American Culture

Book Review: The Day the Mirror Cried by Saundra Kelley

An interesting olio of tales, vignettes, and short stories with poetry used as a gloss…Kelley’s collection offers nods to Faulkner, Capote, O’Connor, and other Southern legends….

The Day the Mirror Cried by Saundra Kelley (image courtesy Goodreads)

Saundra Kelley’s new book The Day the Mirror Cried reflects a couple of facets of her professional life. Kelley is a professional storyteller, a member of the Storytellers’ Guild, based in one of the capitals of that oral art form, Jonesborough, Tennessee. But Kelley also has a student of literature, and this work, a rambling collection of what she calls “reflections,” “odd memories,” and “ruminations,” shows that while she has a deep understanding of the folkloric character of storytelling, she also has a deep appreciation of great writing. The Day the Mirror Cried is laced with allusions to the work of great Southern writers even as it offers its own fascinating insights into the culture of native Floridians.

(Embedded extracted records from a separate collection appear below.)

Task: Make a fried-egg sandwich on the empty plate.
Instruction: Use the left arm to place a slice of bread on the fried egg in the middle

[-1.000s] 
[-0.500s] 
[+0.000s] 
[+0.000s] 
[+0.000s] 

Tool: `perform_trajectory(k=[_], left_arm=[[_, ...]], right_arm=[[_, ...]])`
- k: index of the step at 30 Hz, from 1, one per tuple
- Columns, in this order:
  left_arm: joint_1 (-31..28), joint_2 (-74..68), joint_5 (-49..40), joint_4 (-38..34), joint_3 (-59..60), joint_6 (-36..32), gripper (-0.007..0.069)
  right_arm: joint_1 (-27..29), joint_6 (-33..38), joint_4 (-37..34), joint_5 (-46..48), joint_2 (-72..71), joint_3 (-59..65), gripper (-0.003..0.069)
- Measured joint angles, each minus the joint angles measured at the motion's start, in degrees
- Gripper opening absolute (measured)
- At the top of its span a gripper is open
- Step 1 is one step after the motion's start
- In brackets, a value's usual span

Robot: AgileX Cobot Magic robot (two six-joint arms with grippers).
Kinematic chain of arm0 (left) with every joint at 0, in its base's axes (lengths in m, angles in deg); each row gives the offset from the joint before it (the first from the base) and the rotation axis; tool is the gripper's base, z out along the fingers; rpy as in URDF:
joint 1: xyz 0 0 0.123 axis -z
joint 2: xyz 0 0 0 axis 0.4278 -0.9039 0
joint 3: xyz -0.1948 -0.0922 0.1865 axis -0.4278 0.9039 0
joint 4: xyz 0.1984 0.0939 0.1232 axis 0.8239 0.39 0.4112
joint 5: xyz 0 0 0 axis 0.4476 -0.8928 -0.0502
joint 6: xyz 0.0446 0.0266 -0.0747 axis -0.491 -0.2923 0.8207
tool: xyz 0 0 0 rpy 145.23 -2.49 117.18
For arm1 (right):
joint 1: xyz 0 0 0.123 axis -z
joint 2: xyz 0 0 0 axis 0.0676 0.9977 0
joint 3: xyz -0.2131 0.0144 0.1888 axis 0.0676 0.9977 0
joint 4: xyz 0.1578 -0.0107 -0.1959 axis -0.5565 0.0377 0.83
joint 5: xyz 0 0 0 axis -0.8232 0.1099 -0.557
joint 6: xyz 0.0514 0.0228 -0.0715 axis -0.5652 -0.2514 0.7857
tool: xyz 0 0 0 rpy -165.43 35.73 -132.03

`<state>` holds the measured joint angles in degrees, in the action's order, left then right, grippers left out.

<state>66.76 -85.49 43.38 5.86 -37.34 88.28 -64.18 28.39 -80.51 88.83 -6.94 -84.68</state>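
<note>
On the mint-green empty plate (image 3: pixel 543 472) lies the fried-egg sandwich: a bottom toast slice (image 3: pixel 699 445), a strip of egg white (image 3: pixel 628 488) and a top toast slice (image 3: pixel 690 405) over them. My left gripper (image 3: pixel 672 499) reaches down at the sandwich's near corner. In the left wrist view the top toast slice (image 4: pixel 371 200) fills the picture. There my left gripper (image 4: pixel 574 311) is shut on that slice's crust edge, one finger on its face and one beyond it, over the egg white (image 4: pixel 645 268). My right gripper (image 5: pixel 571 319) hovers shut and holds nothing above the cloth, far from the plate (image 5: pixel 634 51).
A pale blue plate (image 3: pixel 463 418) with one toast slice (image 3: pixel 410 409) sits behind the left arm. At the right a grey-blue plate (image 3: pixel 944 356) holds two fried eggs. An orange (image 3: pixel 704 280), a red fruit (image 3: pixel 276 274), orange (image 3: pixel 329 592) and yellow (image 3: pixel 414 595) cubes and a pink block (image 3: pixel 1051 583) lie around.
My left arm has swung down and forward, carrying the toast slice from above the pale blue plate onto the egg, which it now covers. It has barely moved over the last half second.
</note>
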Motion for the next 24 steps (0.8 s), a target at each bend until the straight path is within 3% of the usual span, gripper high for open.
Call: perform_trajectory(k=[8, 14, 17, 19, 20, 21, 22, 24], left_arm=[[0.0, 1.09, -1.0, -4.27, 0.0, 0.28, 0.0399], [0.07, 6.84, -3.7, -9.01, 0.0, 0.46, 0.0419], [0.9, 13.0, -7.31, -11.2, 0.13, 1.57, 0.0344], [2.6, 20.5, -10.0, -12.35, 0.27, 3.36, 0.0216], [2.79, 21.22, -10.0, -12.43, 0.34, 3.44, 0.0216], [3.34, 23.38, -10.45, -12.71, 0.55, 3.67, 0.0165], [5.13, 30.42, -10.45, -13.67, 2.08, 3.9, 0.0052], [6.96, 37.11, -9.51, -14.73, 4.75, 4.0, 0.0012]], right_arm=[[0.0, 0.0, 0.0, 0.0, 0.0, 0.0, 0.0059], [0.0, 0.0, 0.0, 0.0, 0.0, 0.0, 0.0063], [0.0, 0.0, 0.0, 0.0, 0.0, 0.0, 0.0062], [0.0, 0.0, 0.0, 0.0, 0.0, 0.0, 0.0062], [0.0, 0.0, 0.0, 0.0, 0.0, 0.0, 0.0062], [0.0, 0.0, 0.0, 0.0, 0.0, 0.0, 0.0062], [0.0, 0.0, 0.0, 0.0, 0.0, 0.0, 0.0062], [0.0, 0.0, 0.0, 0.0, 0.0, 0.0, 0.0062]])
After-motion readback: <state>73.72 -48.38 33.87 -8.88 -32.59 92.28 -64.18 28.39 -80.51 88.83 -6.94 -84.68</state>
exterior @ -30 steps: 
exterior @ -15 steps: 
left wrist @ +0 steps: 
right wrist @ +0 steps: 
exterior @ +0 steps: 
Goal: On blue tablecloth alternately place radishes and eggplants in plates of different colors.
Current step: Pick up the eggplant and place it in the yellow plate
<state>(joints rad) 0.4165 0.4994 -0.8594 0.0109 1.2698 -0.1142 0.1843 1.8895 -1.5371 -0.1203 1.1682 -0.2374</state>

Unlike the typical story collection which often progresses towards a key centerpiece work that gives the collection its name, Kelley begins with  the piece that gives her work its title. “The Day the Mirror Cried” will remind readers of one of Faulkner’s most widely known stories, “A Rose for Emily,” and Kelley does a fine job of nodding to the great Mississippian while keeping true to her own tale. This story, which opens the first section of The Day the Mirror Cried, sets up some of the other nods to Southern Gothic tale telling that appear with it such as “The Ship’s Lantern” and “Laugh at the Moon No More.” One other story, “Emerald Forest,” is affecting in the same way as a Truman Capote tale: what begins as curiosity ends up in a sinister situation, changed in Kelley’s story by the intercession of a protective relative (and here the story echoes the fairy tale of Little Red Riding Hood with the main character’s brother acting the role of the woodsman).

Readers will find the works in the middle section of Kelley’s book, “Southern Towns and Odd Memories,” most like conventional short stories. Three selections stand out. “Smooth Operator,” a clever twist on Flannery O’Connor, is the story of an amoral conman posing as a preacher who meets his match in a couple of ladies of the church. “Suspicious Remains” picks up the story of the two church ladies again, though it adds a macabre twist that makes one hope that Kelley might expand the tale into a longer read. Finally, “Gator Giggin’ in Blackwater Swamp” offers the sort of rural Southern tale that may remind astute readers of that chronicler of the Southern poor Erskine Caldwell. As improbable (and unnerving) as the practice that gives the story its title seems, the story bears that unmistakable sense of versimilitude that comes from intimate knowledge of a culture.

The last section of the book is called “Ruminations.” It contains the most personal – and poignant – pieces in this collection. Especially affecting are “Third Grade Drama Queen,” about the author’s struggles with dyslexia, “The Glass Case,” a coming to terms with segregationist attitudes in her own family, “Due Diligence,” a remembrance  of her father’s devotion to his craft, and “An Affair of the heart,” an appreciation of her parents’ happy and loving marriage. These brief vignettes from the author’s and her family’s lives have that quality that all good memoir writing has – the feeling that the author has held nothing back, that the stories that she is sharing are pure, unvarnished truth.

The Day the Mirror Cried meanders through a wide array of topics and often seems like the great Apalachicola River that Kelley celebrates in several of her tales: its meandering is, in the end, both essential to its meaning and its charm. Kelley’s diverse and seemingly unrelated group of tales is actually one story: the story of how a writer becomes a storyteller – and how a storyteller becomes a writer.

Kelley’s charming collection can be found here.





2 replies »

  1. Storyteller. I never really considered that such a vocation exists in this modern world, at least not in its pure sit-there-while-I-spin-you-a-yarn form. I also never thought about the difference between storyteller and writer. I feel like I just found money in the crack between the sofa cushions, learning something well away from the main point of your piece. Thanks.

    • Storytelling as I practice it, is performance art in the ancient oral tradition. It really is a vocation – a call one might say, and once called, one must tell. Writing is a similar process but far more inwardly directed in my experience. To tell a story from the written page, requires finding the bones, lifting them out and letting everything else go as it becomes spoken word.